Em uma entrevista publicada em 3 de maio de 2026, o coronel Héctor Jairo Betancourt detalhou as estatísticas criminais de Neiva até aquela data. Em comparação com o mesmo período de 2025, os homicídios subiram de 21 para 26 casos, com um início de ano difícil marcado por semanas com duas ou três mortes. "Neiva tem uma incidência forte em ódios geracionais", explicou, embora os assassinatos do início de 2026 tenham decorrido de situações específicas sob investigação.
As estratégias de contenção alcançaram desde então semanas sem homicídios, agora ligados a disputas tradicionais. Betancourt almeja "chegar a zero porque não há nenhuma morte que se justifique". Enquanto isso, os roubos a pessoas caíram em 91 casos (de 1.465 para 1.374), com reduções de 14% a 70% em diversos tipos, incluindo 49% menos celulares roubados (de 475 para 242).

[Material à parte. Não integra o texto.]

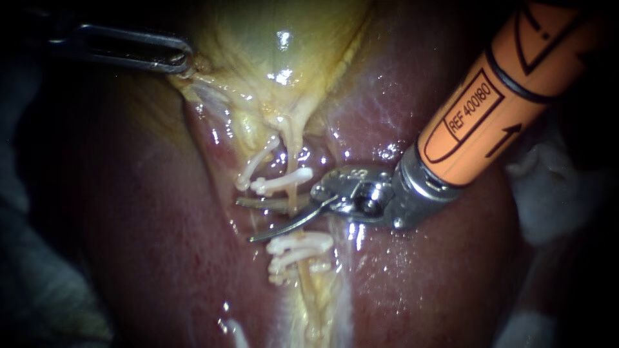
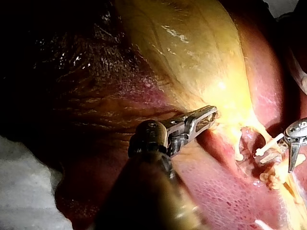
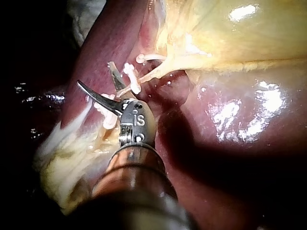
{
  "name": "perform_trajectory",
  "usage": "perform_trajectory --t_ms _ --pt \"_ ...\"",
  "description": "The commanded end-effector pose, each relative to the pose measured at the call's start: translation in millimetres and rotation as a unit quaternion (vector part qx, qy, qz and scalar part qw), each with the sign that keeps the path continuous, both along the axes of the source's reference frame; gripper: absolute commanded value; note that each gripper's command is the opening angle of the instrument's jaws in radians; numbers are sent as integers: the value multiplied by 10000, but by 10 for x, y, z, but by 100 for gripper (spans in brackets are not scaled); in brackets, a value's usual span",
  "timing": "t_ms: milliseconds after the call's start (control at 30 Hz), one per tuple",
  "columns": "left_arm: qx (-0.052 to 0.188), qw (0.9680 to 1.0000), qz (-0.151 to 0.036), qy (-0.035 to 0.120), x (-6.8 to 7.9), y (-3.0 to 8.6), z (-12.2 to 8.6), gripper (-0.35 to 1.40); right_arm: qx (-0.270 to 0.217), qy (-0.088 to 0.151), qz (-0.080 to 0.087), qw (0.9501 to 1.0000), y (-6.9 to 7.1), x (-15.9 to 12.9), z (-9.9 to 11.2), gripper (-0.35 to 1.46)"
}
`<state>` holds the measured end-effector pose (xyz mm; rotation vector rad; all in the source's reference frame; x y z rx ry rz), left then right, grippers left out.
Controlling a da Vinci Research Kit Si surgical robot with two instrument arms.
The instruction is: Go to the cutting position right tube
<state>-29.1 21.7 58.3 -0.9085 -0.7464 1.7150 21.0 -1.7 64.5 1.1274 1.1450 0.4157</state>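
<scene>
Straddling the thin pale-yellow right tube, the hand of the right instrument (orange-sleeved shaft, steel wrist, two slim curved blades) is spread. The jaws stand apart with nothing pinched.

- The right tube runs off the narrow end of the glossy yellow gallbladder and passes through the gap between the blades. I cannot tell whether either blade touches it.
- One blade lies on the gallbladder side of the crossing, the other on the side away from the gallbladder.
- A white plastic clip sits across the tube on the gallbladder side, just beside the nearer blade.
- Stacked white plastic clips sit across the tube on the side away from the gallbladder, just past the other blade.
- A second clipped strand leaves the gallbladder's narrow end beside the right tube, outside the blades.

The left instrument is slim dark steel. Its hand is pressed together, pinching a fold at the gallbladder's edge, well apart from the tube.

Wet dark-red liver lies under and around the gallbladder.
</scene>
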Motion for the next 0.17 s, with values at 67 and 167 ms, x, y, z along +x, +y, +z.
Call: perform_trajectory --t_ms 67,167 --pt "0 10000 1 -1 0 0 0 -35 -1 0 0 10000 0 0 0 130" --pt "0 10000 1 -1 0 0 0 -35 -1 1 -2 10000 -1 0 -1 130"
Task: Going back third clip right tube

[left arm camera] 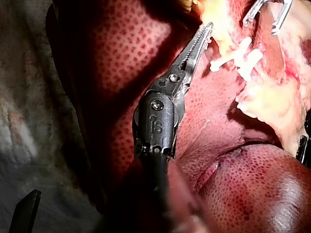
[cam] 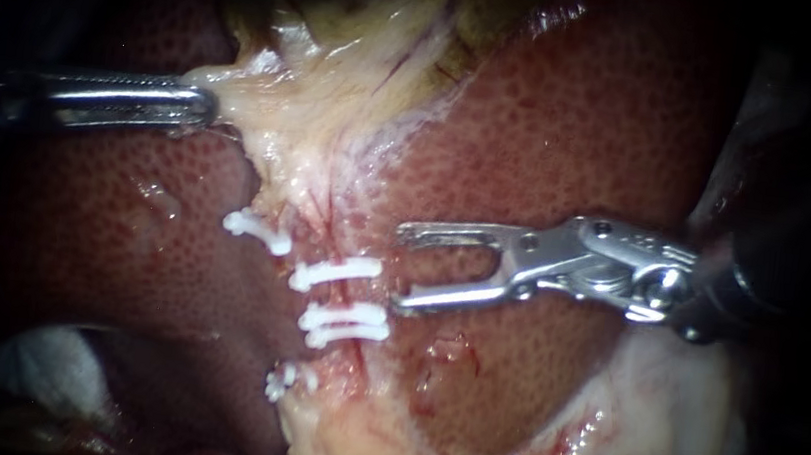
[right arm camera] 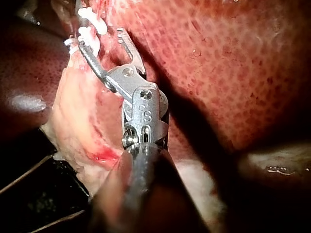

Sobre o terrorismo, nenhum caso marcou 2025 até este ponto, mas 2026 registra quatro detonações que "semearam a apreensão". "Em números é alarmante, mas na realidade, com tudo o que foi apreendido, é muito mais o que se preveniu", afirmou o comandante. Os explosivos são rudimentares, provavelmente visando o comércio para aplicar extorsões, que subiram de 37 para 42 denúncias—embora ele atribua o aumento a uma maior confiança no Gaula.
Delitos como lesões corporais, crimes sexuais e violência doméstica estão em declínio. Betancourt enfatizou a reconstrução da confiança da comunidade para dicas preventivas e o trabalho colaborativo com a Fiscalía, o Ejército e os moradores em um 'ecossistema' de segurança.